→ Task directions
Wherever the word "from" appears in a line of the data, that line should be copied.

---------------

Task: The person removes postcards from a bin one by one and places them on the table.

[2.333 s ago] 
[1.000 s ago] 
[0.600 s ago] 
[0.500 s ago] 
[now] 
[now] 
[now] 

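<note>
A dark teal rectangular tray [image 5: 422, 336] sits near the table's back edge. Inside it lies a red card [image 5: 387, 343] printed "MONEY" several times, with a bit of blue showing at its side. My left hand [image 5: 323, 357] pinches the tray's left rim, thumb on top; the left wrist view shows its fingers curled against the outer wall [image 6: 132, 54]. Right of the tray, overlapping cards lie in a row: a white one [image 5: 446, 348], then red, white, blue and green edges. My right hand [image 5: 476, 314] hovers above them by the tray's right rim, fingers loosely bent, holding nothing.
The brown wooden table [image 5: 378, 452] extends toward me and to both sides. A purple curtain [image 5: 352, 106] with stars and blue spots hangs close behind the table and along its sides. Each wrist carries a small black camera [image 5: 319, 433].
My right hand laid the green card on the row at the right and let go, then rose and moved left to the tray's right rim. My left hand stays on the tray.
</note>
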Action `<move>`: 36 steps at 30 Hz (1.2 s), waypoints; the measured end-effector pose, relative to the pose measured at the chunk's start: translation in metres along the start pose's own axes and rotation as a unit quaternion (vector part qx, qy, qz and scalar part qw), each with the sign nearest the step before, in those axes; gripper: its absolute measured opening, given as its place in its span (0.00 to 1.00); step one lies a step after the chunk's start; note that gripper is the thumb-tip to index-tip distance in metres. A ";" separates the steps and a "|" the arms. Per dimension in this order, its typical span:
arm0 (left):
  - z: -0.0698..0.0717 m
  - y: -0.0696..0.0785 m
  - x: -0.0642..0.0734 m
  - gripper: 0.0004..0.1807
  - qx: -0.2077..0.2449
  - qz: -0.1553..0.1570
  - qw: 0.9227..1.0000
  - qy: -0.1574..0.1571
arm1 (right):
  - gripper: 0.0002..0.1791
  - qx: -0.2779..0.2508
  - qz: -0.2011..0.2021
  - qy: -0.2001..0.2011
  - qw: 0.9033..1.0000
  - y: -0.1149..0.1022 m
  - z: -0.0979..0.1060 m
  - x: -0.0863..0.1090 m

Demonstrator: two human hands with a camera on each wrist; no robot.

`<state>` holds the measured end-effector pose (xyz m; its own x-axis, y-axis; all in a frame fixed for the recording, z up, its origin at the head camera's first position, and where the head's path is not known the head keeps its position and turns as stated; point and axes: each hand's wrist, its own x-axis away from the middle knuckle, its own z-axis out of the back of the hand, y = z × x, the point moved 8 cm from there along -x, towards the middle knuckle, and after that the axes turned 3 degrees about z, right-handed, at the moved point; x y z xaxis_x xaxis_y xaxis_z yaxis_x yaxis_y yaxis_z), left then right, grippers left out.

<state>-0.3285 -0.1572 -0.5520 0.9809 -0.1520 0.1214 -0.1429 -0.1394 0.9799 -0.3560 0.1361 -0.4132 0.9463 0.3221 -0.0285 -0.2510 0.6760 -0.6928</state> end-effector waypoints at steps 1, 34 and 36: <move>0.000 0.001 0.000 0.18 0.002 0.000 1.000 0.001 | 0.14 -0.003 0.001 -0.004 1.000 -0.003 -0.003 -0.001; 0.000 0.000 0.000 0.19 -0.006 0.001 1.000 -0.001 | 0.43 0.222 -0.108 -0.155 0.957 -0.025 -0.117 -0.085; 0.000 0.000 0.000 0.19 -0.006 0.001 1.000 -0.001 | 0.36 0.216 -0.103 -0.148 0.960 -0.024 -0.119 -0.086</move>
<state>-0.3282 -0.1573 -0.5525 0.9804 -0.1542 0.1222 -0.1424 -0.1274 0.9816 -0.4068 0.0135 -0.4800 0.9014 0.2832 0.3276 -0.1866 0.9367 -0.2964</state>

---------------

→ Result of this task
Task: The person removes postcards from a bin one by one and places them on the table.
`<state>` holds the measured end-effector pose (xyz m; its own x-axis, y-axis; all in a frame fixed for the recording, z up, its origin at the head camera's first position, and where the head's path is not known the head keeps its position and turns as stated; point and axes: each hand's wrist, its own x-axis away from the middle knuckle, its own z-axis out of the back of the hand, y = z × x, the point moved 8 cm from there along -x, towards the middle knuckle, and after that the axes turned 3 degrees about z, right-handed, at the moved point; x y z xaxis_x xaxis_y xaxis_z yaxis_x yaxis_y yaxis_z), left then right, grippers left out.

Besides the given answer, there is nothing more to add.